Now, in order to get into some of these songs, I had to think like a fourth grader. “I Like Beans” has the obvious flatulence jokes, and the life-without-bathing humor of “Stink Monkey” is sort of gross. But there’s no denying the hypnotic funk of “Stink Monkey,” and I think it’s more important for fourth graders to learn about serious groove than about what those dour Pilgrims did at the first Thanksgiving.
“Duct Tape Festival” is my favorite, set to a high lonesome, minor-key cowboy melody. And the words are very, very funny. Hadfield does the lyrics – musical collaborator Geri Smith and producer/multi-instrumentalist Marc Moss deserve credit for the diverse stylings they add to the words.
“Rhyming Song” – an anti-rhyming ditty – is also clever.

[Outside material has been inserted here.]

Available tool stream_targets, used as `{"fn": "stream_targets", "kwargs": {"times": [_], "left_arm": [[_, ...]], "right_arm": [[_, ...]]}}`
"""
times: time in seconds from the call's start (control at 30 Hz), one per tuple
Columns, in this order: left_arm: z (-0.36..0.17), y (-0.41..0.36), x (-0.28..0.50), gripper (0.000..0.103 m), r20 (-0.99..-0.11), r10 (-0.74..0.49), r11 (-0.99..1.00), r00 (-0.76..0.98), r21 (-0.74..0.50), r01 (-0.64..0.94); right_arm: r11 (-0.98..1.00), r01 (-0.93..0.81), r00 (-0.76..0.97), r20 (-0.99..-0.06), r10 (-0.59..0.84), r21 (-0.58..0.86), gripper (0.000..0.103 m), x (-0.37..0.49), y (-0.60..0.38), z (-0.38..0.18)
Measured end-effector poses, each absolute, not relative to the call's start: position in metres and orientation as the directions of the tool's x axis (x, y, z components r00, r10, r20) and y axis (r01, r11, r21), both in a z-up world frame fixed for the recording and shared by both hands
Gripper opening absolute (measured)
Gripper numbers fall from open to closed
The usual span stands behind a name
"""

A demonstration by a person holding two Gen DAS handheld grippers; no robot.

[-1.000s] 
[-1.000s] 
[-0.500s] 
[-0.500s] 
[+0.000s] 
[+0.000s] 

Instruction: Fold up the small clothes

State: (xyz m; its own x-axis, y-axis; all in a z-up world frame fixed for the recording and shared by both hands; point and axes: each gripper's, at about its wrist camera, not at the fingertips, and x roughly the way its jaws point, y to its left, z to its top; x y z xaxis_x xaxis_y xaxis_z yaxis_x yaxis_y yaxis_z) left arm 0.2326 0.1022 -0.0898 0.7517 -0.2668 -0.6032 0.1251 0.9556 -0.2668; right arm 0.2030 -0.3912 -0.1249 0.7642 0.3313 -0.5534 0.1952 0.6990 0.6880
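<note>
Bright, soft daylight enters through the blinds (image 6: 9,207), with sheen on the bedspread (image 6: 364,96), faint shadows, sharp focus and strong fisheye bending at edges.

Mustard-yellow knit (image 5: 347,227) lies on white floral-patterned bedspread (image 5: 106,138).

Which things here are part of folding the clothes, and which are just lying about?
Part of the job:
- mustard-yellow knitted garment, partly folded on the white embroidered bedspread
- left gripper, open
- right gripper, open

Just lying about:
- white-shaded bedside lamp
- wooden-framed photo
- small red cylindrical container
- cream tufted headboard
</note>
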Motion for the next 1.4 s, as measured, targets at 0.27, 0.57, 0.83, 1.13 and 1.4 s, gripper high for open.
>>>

Hadfield is wisely building a fan base with these tunes and “Bad For the Road” (it's about salt and it's pretty educational) – songs more suited for older kids and even adults.
“Bunny Foo Foo” (anti-bullying), “Best Friends” (imaginary pals) and “Ready Fire Aim” (think before you act) have positive messages for kids. And “Ready” rocks sorta like Green Day.
Funny touch, closing with “Principal’s Office” – an everykid tale with a twist, and a musical cross between Peggy Lee’s "Fever" and the old novelty chestnut “They’re Coming To Take Me Away.”
I’m glad I changed my mind and decided to take the full excursion into John Hadfield’s brain. Parents, you’ll dig many of the songs. Your kids, particularly around middle school age, may drive you nuts playing this CD again and again.